[DATASET RECORDS — start]

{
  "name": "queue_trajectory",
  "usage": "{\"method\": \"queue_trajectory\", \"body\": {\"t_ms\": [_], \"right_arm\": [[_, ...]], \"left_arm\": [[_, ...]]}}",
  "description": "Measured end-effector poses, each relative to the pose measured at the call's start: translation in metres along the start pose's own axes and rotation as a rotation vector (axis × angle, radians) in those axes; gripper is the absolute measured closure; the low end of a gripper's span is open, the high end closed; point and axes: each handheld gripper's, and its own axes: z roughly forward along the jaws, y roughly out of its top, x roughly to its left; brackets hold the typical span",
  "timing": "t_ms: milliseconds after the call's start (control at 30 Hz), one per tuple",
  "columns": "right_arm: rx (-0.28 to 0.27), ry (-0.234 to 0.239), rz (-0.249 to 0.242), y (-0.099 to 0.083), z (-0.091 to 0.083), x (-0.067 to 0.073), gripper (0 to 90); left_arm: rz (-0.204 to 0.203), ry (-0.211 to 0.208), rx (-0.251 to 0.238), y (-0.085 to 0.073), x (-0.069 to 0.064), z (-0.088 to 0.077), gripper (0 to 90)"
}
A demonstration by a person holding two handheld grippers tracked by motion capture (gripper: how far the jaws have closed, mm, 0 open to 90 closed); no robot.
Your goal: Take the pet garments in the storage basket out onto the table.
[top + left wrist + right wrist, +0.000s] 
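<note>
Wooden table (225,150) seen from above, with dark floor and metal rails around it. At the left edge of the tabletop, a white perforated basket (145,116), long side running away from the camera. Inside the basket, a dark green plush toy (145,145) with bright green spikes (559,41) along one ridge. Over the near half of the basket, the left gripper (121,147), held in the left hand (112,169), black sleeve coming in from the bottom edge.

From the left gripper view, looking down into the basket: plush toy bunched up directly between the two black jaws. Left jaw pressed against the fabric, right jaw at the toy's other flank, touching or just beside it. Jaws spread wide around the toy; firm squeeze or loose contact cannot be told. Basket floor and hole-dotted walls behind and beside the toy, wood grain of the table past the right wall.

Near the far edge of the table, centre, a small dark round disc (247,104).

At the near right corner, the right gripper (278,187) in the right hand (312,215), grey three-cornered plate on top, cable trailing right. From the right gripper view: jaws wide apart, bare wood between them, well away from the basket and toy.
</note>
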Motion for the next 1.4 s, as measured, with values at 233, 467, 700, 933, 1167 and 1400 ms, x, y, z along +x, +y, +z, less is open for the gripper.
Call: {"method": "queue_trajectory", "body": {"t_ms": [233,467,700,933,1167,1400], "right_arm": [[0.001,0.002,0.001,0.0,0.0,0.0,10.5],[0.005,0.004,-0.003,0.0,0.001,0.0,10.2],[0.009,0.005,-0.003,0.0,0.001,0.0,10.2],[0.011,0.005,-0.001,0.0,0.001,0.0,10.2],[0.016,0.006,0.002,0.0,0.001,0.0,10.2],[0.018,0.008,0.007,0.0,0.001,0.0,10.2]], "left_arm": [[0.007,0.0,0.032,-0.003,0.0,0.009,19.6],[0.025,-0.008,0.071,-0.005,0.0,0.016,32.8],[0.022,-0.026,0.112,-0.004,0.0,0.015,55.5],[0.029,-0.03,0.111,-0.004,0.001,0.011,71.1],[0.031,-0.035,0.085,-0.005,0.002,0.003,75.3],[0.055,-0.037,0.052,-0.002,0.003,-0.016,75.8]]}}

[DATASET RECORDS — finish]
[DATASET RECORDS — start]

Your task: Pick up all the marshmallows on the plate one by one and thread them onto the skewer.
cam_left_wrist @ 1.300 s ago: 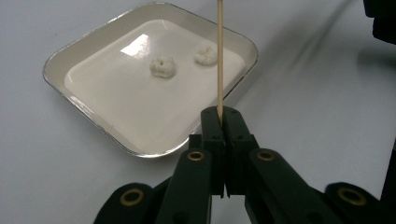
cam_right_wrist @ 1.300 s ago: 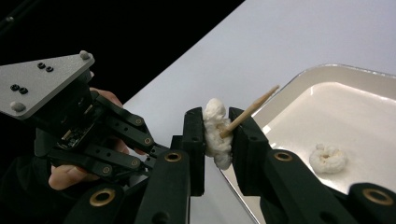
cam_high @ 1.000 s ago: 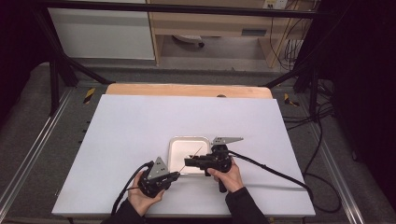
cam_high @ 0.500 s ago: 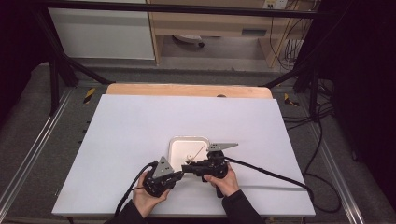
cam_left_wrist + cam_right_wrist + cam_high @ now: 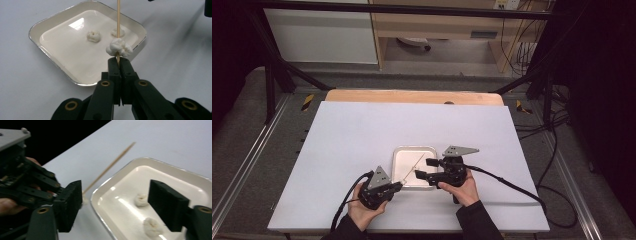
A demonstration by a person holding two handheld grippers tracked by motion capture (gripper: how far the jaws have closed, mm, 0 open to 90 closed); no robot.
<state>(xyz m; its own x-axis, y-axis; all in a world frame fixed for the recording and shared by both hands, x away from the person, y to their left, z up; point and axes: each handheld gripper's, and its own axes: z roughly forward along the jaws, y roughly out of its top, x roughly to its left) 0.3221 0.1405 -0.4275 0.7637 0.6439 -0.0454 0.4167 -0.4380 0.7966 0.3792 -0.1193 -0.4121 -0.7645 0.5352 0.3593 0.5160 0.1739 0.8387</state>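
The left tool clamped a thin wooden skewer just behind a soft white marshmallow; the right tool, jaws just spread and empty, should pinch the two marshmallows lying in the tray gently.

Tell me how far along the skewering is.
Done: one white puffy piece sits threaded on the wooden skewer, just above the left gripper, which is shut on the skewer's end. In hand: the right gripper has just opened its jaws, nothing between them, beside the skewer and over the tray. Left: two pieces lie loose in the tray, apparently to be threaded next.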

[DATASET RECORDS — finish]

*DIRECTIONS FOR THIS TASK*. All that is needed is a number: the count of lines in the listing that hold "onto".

*EXERCISE RESPONSE*. 2